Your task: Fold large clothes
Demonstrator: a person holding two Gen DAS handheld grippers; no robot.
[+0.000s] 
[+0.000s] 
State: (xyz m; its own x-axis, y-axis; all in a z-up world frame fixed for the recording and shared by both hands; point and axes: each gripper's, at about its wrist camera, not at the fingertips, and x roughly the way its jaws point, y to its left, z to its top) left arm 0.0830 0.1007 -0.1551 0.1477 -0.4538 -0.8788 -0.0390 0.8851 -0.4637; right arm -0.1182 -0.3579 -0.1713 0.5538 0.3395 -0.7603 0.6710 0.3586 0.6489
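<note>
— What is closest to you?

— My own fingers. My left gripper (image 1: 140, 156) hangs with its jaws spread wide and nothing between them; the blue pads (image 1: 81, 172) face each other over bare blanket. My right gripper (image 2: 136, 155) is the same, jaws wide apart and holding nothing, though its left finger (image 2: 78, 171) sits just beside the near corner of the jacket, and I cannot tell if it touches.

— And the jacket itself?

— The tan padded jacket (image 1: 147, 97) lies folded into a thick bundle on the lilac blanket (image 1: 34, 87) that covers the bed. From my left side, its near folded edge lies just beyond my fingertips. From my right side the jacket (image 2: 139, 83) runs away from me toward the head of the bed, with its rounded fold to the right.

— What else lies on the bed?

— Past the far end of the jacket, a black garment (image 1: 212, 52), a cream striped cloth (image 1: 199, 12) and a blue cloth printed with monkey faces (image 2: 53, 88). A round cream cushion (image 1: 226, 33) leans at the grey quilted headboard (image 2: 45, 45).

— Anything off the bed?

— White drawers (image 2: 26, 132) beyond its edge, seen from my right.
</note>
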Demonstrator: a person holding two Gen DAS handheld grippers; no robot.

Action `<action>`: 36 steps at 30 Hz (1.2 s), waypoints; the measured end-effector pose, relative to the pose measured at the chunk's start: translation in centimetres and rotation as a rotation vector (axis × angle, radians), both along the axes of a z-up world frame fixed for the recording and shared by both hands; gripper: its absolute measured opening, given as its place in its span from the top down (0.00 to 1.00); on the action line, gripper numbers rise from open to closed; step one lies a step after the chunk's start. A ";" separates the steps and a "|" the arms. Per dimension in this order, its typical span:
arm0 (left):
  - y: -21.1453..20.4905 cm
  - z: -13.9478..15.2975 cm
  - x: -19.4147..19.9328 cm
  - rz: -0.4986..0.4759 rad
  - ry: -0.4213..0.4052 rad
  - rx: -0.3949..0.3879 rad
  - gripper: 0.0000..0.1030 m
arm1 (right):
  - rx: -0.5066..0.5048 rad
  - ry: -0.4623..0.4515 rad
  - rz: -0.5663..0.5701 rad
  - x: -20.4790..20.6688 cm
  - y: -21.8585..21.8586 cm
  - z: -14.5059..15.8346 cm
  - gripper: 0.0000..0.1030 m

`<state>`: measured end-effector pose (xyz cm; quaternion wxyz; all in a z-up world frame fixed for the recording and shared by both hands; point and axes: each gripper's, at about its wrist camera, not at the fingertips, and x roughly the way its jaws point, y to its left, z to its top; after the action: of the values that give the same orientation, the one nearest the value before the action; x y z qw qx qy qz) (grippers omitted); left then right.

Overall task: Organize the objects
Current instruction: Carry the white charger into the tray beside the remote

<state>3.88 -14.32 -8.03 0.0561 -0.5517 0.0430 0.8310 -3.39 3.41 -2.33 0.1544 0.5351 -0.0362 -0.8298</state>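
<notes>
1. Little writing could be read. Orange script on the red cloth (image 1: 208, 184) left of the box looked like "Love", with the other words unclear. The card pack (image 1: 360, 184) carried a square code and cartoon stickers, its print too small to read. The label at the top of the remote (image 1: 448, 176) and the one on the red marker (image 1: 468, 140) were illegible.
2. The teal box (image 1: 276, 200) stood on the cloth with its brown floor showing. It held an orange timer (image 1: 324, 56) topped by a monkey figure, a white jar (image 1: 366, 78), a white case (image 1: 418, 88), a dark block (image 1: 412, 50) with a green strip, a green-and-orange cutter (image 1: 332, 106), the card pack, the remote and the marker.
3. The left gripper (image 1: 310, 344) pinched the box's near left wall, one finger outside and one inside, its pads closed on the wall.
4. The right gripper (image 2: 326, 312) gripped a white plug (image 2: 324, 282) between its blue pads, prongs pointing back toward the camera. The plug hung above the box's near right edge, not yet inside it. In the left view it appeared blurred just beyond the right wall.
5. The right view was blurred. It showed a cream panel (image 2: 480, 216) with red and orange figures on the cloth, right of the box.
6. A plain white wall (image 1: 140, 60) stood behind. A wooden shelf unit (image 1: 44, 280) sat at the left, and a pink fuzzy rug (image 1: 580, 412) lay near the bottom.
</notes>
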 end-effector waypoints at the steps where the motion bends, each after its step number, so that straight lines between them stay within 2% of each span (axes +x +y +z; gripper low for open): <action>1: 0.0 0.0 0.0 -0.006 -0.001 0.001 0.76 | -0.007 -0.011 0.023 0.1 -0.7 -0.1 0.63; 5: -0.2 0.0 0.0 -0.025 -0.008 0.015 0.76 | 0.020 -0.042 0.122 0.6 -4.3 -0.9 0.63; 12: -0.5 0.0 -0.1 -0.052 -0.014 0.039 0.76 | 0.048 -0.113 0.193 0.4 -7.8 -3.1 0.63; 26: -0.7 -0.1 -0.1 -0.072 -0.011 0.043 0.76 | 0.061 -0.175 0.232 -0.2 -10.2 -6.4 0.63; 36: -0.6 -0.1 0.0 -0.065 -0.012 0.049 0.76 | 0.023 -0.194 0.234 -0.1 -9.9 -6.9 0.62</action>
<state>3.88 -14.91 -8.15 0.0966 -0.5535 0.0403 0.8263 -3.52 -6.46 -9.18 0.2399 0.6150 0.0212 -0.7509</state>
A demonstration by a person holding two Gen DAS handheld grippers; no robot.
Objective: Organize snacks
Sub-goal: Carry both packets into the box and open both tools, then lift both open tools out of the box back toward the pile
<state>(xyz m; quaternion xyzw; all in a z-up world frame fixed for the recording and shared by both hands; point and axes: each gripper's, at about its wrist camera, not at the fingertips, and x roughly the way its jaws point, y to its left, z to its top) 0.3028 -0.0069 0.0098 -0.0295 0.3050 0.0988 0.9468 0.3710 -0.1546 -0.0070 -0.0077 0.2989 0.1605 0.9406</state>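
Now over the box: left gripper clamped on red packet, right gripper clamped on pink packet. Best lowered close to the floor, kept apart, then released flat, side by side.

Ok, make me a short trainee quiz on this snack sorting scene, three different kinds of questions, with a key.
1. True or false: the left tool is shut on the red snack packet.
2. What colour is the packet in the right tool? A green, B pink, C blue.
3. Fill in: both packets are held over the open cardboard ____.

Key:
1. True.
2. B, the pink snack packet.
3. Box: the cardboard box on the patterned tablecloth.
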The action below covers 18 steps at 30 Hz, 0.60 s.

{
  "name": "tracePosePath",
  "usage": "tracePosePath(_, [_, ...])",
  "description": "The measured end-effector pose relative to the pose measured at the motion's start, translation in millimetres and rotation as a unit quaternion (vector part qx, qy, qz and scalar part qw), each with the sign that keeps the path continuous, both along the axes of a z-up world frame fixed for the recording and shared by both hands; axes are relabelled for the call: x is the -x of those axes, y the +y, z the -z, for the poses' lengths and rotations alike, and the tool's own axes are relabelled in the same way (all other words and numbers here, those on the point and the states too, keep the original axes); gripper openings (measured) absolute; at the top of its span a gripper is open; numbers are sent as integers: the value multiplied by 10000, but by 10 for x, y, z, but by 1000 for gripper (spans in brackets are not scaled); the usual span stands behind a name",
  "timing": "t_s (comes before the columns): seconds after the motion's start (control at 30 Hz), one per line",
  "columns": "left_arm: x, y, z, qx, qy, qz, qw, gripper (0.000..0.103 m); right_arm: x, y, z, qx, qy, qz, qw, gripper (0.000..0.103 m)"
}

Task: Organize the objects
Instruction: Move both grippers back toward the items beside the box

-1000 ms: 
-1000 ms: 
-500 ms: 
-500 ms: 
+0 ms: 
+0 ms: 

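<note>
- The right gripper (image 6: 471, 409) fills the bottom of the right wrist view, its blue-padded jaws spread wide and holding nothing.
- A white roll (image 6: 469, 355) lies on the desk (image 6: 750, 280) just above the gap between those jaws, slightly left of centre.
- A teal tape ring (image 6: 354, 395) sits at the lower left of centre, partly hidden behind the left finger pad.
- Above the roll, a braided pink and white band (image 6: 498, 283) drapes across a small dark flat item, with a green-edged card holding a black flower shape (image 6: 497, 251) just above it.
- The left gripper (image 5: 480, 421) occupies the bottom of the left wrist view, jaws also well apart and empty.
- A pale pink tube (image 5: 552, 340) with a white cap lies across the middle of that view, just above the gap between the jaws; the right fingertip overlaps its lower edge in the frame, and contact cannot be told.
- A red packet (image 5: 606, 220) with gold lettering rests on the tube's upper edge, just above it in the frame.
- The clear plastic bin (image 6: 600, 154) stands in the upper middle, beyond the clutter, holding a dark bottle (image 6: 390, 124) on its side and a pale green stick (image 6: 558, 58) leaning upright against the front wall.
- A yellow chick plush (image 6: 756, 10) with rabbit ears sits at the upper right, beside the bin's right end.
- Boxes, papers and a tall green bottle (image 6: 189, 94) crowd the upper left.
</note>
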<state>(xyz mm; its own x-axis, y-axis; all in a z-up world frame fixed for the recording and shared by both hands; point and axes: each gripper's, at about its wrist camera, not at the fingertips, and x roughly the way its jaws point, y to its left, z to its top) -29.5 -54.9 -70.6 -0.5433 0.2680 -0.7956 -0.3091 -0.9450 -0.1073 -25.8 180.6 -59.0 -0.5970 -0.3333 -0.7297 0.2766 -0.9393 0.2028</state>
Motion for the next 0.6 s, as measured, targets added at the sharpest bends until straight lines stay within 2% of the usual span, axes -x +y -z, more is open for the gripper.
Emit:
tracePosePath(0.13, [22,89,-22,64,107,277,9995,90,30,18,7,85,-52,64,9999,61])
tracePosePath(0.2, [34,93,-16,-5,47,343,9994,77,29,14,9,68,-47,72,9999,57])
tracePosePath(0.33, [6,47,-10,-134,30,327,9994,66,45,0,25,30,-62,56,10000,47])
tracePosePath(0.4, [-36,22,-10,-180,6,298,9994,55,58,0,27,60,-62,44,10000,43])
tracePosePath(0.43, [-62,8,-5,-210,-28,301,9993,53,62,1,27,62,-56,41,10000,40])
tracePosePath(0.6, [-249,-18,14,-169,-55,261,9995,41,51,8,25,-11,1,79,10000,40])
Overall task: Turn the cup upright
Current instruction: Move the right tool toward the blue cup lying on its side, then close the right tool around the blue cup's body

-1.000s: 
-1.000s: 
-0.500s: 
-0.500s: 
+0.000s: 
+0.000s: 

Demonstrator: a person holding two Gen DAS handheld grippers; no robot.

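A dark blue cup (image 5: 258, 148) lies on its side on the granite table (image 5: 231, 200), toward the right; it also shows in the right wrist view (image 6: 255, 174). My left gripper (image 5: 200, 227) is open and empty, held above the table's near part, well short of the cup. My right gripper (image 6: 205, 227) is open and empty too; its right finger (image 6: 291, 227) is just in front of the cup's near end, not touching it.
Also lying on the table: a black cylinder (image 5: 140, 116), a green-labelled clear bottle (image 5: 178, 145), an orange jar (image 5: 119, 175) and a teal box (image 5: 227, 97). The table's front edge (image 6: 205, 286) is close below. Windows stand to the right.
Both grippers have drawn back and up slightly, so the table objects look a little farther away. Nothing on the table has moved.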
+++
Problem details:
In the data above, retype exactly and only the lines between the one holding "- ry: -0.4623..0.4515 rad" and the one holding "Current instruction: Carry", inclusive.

Written answer:
  - ry: -0.4623..0.4515 rad
  - rz: -0.5663..0.5701 rad
  - x: -20.4790..20.6688 cm
  - y: -21.8585..21.8586 cm
  - z: -14.5059..15.8346 cm
  - gripper: 0.0000..0.1030 m

`<state>`: measured end-effector pose (xyz cm; quaternion wxyz; all in a z-up world frame fixed for the recording and shared by both hands; point and axes: each gripper's, at about its wrist camera, not at the fingertips, and x roughly the way its jaws point, y to its left, z to its top; after the action: of the values that give the same orientation, the one nearest the value before the action; x y z qw qx qy qz) (grippers omitted); left then right.

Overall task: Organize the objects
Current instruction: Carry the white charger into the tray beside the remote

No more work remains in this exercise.